▼
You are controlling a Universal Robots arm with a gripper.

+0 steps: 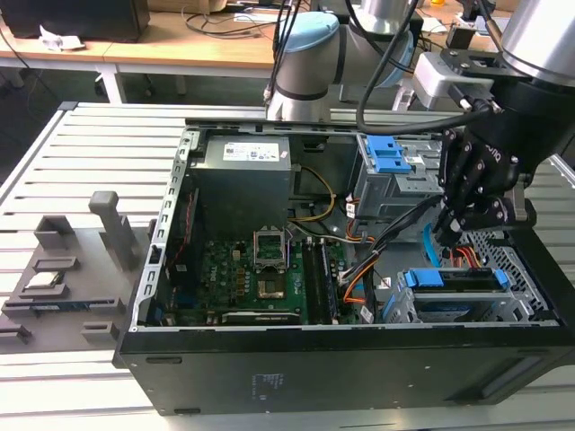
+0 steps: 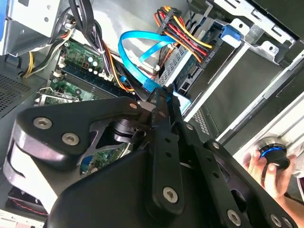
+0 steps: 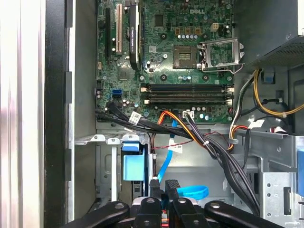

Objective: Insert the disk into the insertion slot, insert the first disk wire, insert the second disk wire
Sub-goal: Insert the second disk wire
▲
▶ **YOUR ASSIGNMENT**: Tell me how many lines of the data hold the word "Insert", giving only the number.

▶ **EXERCISE RESULT**: 2